Enlarge / A selection of images drawn in water (linear scales: 250 µm) using an ion-exchange bead as a "pen." (credit: Thomas Palberg, Benno Liebchen/CC BY-NC-ND)

Human writing and drawing dates back at least 30,000 years and incorporates traditional techniques such as carving, engraving, and printing/writing with ink, as well as more novel methods such as electron lithography. Now a team of German physicists has figured out a unique method for writing in water and other fluid substrates, according to a recent paper published in the journal Small.

According to the authors, most classical writing methods involve the same basic approach, in which a line is carved out or ink deposited. On a solid substrate, strong intermolecular forces help the written figures hold their shape, but that's not the case for surfaces submerged in fluids. Prior research has used scanning probe lithography to "write' on self-assembled monolayers submerged in fluids, or to bring structures at the micron scale using two-photon polymerization. "There are now even commercial scuba diver slates available for underwater writing on a substrate," they wrote.

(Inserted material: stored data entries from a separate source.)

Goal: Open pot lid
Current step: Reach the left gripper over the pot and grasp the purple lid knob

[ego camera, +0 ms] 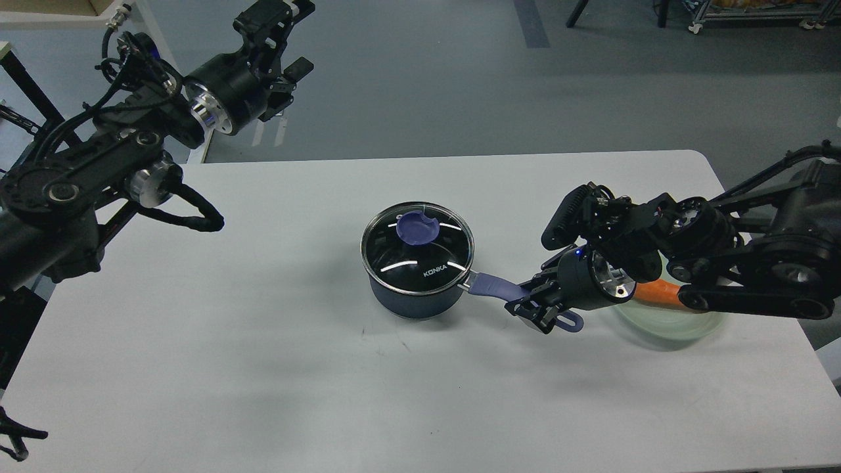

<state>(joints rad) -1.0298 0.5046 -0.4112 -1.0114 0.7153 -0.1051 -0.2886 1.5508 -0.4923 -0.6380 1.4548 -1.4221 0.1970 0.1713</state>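
Right tool [535,309] clamps the pot [414,289] handle [493,287]; lid [417,248] on. Left tool [279,26], grip unclear, must take the knob [418,228].

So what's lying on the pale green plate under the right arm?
An orange carrot-like piece shows on the plate. The right arm covers most of the plate, so the rest of the piece, and anything else there, can't be seen.
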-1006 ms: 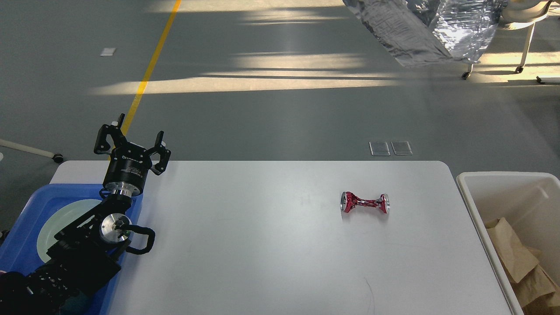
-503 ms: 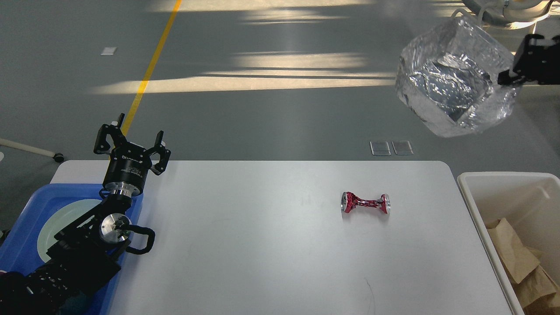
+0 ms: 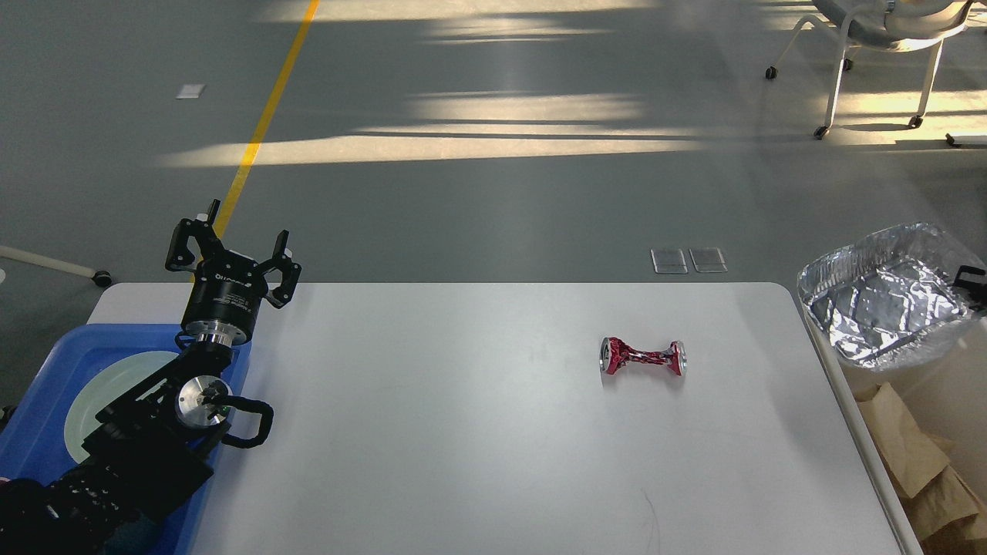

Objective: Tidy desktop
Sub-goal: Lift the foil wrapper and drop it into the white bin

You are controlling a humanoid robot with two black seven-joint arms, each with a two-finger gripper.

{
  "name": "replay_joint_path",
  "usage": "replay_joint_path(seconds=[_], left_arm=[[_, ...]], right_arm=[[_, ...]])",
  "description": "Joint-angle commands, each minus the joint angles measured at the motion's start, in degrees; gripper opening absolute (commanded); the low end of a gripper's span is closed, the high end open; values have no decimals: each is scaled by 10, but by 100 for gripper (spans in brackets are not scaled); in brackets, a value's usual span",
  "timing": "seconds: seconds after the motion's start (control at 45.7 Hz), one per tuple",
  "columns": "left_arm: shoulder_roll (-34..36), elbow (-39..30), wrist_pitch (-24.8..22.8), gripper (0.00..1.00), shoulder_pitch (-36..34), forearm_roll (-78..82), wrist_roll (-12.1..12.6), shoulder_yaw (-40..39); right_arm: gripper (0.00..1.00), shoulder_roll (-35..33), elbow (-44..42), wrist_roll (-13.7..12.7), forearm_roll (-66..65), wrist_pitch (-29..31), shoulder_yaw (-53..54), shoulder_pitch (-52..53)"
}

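The white desktop (image 3: 478, 432) fills the lower middle of the head view. A crushed red can (image 3: 641, 358) lies on it, right of centre. My left gripper (image 3: 231, 250) is open and empty, pointing up over the desktop's far left corner. My right gripper (image 3: 973, 281) shows only as a small black part at the right edge. It sits on the right rim of a crumpled foil tray (image 3: 887, 297), which hangs tilted over the off-white bin (image 3: 856, 416).
A blue plastic tray (image 3: 46, 432) with a pale plate (image 3: 100, 393) sits at the desktop's left end, under my left arm. Brown paper (image 3: 902, 439) lies in the bin. A wheeled chair (image 3: 887, 23) stands on the floor at the far right.
The foil tray and my right gripper have come down from high at the upper right to just over the bin. The left arm and the can have not moved.
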Motion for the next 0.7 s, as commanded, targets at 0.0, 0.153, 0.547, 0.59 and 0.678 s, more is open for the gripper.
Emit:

All of these methods still rely on a substrate, however. The German team wanted to devise a means of literally "writing into a fluid." Such a method would need to be robust enough to counter the rapid dispersion of drawn lines, and they would need a very tiny "pen" that didn't stir up lots of turbulence as it moved through the fluid medium. (The smaller the object moving through a fluid, the fewer vortices, or eddies, it will create.)